My daughter was in the car and she said she saw the boost gauge hit 20+psi when it all went wrong (I cant be 100% sure on this as she is only 8 and may have misread the dial) 

We were comming onto the freeway and i could hear the boost building but the car seamed to loose power instead of gaining it, the turbo had been doing this during the day (intermitantly) and i had been backing off to avoid damage with the intention of getting it checked out by a mechanic but at the time it occoured i was trying to merge so i to put my foot down (should have hit the hazards and pulled up i know... now) something went thump and from that point forward no boost... a bit of smoke at the next set of lights but nothing major.

Drove it home (about 3 Km) and it ran fine just totally gutless

I have an understanding of the mechanics behind the turbo but have never owned one before and after talking to a few mechanics the best i can figure is the waste gate was stuck and the impeller shattered

the old girl is still driveable (but to avoid futher damage is parked right now) and i am trying to source a replacement turbo I beleive i have found the correct one a Garrett T25G for 255$

I would like to replace it myself and want to check on what to expect so assuming that this is the correct unit (the T25G) i will also need gaskets should i be aware of anything else (i am worried about metal that may have made its way to the intercooler or worse the pistons) 

Thanks
Muss


----------



## chimmike (Oct 17, 2002)

are you sure that maybe it didn't pop one of the boost hoses off? 

Otherwise, it's possible the car could've been modified by the previous owner.....or as you said the turbo could've gone boom.
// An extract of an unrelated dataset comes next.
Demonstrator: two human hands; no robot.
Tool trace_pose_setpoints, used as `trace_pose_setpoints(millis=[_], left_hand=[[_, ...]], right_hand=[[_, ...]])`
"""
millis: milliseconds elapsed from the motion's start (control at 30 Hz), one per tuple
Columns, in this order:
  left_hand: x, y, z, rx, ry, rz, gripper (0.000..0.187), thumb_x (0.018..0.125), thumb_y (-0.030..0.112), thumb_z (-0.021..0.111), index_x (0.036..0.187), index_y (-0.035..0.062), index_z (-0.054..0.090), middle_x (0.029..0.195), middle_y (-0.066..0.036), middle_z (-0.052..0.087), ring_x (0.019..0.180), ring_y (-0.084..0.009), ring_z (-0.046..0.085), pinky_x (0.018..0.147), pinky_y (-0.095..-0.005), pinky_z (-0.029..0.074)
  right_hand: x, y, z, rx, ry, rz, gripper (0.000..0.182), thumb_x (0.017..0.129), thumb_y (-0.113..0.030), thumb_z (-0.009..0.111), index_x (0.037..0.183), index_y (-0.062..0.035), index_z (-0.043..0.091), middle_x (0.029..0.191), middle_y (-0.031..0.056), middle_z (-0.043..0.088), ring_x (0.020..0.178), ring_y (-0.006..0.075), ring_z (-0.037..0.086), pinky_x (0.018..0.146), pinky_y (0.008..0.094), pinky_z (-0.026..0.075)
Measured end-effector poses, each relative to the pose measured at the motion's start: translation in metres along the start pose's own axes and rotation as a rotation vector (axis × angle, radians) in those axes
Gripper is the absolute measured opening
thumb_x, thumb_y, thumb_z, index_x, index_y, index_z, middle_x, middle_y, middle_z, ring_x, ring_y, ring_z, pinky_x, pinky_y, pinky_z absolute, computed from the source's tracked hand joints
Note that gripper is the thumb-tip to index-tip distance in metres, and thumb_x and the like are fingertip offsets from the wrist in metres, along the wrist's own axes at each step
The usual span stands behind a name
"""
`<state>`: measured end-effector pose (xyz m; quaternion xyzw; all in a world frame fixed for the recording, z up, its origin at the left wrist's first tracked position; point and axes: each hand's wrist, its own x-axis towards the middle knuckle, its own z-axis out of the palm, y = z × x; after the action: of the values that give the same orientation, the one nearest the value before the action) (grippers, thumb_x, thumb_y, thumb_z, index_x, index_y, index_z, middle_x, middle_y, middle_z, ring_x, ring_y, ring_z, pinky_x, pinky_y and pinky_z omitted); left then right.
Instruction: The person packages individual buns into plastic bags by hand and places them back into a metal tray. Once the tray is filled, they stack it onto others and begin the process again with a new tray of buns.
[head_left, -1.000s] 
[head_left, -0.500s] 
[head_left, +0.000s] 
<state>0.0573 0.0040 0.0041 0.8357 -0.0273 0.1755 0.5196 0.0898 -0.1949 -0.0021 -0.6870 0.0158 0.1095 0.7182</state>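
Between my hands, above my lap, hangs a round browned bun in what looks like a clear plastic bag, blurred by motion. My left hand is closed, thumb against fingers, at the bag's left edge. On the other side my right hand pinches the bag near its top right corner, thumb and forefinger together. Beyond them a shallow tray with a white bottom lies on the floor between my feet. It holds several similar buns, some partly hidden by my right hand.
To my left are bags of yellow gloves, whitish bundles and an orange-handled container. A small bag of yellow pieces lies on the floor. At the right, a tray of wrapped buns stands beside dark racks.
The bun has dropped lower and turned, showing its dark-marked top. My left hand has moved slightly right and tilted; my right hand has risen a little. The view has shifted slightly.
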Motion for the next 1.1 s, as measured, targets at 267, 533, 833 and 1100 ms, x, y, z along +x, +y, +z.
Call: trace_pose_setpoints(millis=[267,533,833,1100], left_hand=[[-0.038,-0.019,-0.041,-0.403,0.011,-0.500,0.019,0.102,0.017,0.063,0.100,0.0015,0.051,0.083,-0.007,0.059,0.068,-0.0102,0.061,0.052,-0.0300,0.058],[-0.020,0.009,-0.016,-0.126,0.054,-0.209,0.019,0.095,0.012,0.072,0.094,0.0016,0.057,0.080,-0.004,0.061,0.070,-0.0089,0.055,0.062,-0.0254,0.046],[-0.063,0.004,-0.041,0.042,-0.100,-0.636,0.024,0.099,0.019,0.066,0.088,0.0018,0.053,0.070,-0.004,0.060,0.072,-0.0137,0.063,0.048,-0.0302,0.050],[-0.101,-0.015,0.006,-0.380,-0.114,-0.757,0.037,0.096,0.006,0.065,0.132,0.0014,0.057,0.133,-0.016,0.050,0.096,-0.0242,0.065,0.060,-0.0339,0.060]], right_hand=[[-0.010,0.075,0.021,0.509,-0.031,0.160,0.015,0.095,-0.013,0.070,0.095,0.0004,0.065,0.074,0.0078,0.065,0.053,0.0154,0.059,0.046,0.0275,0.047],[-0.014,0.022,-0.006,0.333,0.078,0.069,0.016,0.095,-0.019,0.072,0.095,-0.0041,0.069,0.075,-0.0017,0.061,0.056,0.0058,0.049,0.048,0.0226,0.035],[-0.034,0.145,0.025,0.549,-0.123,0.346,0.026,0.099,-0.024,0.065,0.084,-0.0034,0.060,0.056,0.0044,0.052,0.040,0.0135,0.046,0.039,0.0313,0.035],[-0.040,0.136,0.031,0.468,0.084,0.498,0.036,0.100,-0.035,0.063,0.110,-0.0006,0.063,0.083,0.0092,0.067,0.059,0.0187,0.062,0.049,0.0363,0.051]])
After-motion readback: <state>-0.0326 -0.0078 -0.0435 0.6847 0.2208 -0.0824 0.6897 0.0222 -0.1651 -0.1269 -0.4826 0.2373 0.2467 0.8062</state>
Only way to find out is to remove the turbo and check it.


----------



## NiZMo1o1 (May 8, 2010)

Well I know its better late than never,

sounds like your in AU or NZ , the wastegate acutor could have been damage or stuck open causing you to spike to 20psi, and could have sent the turbo into orbit.

a loose intercooler couplings will make the car lose power but with no boost, and heistagtion.

hopefully you have found a replacement like a Pulsar Gti-R turbo (t28 ballbearing)

make sure whatever turbo you get , to spin the wheel and check for play, and replace the gasket as well, 

You might want to invest into a HKS acutor for the wastegate.


----------